Legna carbonizzata è questa notte, estesa senza avere intermittenze, fiamme accese di zanzariere, gli astri, gocce di fuoco piante da paura, solitudini di distanziamento, sorelle che s'osservano in modo circospetto: entra in scena lo sguardo dell'insonne dal palcoscenico di un marciapiedi al proscenio d'una strada isolata in cui la passeggiata si è tenuta come monologo della sua insonnia, ed è il silenzio del suo sguardo, parla l'occhio di bue in un occhio di uomo proietta in una folle lontananza l'orizzonte della sua direzione, è arrivato da sempre a quella vetta, all'applauso dell'occupar (n)e il centro, alla pausa scandita d'altro tempo risponde con sublime indifferenza: consuma il pasto d'ossa della luce.
Il sonno è sosta, è solo sospensione. Fuggire dal dolore che ti insegue come il gatto col topo, spalle al muro sanguinante dell'alba, al risvegliarsi. Entrare dentro e scoprirsi scissi, quest'anima ch'è solamente ombra è una formica che trascina esanime la briciola di pane del suo corpo al cimitero ch'è il cielo di notte e non giovano stelle a lacrimarsi per dire con lo sguardo nel silenzio ch'è una resurrezione della luce striscia, cammina, tutta ti appartiene la strada, la più innocua delle serpi, la carnefice e vittima smembratasi per riproporre la dualità – si viaggia fluttuanti verso il sogno, questa tomba di pace senza fine.
L'eco lontana portata nel vento si infrangerà contro pareti ignote i confini rinascono nel sangue, ogni fiato una vena capillare, credi il silenzio sia l'inosservanza sotto cui passi lucido ed illeso, credi la schiavitù no, non ti chiami, il padrone del sonno che riallaccia il guinzaglio dell'ombra finalmente alla cuccia del letto, credi pure che ancora non vi sia da far domande – perché non temo di restare solo nell'interiorità che si fa abisso.
Non si continua alcuna discendenza.

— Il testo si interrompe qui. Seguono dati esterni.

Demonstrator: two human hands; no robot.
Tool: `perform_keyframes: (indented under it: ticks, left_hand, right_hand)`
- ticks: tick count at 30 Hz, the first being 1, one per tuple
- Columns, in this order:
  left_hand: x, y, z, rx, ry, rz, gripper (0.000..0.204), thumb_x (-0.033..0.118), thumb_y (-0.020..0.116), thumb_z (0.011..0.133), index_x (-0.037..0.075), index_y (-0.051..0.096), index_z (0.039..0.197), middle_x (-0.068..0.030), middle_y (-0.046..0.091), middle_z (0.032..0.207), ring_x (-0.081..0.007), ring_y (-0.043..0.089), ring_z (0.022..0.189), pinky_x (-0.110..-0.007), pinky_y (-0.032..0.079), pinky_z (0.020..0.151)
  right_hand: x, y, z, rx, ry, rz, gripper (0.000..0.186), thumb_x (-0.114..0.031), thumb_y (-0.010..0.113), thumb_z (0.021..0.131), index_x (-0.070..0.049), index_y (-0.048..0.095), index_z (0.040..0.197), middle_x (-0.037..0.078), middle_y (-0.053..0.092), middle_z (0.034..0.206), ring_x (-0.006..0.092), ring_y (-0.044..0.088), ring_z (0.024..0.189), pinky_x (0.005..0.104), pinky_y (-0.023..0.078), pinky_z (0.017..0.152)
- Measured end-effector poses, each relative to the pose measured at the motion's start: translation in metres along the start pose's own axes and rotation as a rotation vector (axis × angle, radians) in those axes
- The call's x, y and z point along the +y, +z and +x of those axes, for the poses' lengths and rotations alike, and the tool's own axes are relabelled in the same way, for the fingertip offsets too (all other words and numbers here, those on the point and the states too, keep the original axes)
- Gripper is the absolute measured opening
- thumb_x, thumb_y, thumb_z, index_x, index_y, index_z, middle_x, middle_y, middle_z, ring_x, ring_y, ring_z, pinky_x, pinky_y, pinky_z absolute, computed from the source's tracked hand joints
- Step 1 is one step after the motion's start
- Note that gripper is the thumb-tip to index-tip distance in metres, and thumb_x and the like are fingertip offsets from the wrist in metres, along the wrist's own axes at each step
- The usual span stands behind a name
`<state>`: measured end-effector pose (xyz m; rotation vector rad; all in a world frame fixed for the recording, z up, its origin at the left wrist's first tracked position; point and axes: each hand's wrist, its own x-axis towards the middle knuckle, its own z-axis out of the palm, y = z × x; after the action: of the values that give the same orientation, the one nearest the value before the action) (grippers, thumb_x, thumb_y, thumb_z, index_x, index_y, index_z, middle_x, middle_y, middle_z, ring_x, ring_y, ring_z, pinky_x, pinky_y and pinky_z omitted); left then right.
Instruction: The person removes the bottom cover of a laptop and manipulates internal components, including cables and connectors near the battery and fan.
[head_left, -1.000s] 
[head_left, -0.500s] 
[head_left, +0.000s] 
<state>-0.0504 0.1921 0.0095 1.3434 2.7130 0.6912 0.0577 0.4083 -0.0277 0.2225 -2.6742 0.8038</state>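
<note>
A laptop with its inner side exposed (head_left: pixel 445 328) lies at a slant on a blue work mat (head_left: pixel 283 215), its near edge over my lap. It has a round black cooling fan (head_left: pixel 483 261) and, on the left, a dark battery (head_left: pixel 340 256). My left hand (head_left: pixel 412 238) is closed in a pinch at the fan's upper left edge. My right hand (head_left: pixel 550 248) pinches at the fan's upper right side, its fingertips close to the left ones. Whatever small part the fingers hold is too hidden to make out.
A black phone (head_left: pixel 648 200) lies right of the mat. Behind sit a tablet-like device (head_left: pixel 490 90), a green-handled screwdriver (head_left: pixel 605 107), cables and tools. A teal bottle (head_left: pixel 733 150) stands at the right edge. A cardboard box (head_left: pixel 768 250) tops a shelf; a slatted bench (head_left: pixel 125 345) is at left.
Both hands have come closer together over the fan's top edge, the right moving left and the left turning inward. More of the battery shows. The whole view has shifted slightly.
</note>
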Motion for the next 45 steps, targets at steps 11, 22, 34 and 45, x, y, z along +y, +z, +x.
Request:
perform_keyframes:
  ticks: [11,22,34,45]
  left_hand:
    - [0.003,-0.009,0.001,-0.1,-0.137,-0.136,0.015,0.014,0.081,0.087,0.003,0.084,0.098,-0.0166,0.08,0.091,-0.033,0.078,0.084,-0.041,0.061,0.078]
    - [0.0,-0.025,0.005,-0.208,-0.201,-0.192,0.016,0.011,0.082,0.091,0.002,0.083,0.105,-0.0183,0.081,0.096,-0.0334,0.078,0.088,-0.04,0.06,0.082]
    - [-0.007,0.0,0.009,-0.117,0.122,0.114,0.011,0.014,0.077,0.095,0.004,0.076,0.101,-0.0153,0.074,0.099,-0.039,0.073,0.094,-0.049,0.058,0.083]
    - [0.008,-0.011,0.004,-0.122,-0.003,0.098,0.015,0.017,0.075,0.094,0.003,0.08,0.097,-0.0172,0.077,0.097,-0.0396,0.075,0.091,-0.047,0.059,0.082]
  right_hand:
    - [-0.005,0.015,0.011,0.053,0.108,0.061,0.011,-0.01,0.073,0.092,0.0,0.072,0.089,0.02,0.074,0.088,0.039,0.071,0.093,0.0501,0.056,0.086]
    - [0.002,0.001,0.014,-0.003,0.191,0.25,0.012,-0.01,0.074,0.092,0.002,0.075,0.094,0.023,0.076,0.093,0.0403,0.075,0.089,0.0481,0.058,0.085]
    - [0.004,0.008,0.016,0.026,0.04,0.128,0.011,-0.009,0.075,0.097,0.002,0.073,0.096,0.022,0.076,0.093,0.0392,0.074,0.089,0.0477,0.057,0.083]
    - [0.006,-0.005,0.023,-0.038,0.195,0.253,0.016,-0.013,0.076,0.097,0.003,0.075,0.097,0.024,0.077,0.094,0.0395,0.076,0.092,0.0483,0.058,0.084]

Nessun cerchio perfetto che si chiude, collo di una civetta che si illude di non muovere almeno la sua testa, è un voltarsi indietro ad un rimando, è un andare avanti e abbandonarlo. Letto di morte come sala parto. I sacerdoti furono le ostetriche. Con le doglie degli ultimi respiri, dall'utero del mio corpo finale, si credette di partorire l'anima, si mise a un altro mondo nessun figlio.
Ho annaffiato col sonno le mie ossa, ho seminato l'animo di sogni, ho taciuto l'ebbrezza del mio sangue, ho lasciato al passato ed al futuro l'inizio tenero della violenza e lo stormo compatto che son stato lo ho fatto rammollire, lo ho legato alla gabbia terrestre del mio letto.
Più nessuna speranza. Roghi di stelle accesi in solitudine, lacrime imbalsamate nella stasi del tempo, dove l'uomo finge morte col sonno, specchio di ciò ch'è nell'alto, sul palcoscenico intimo del letto, unico ruolo e prove innumerate, più nessuna speranza se il carbone compatto della Notte non cede mai a trasformarsi in cenere.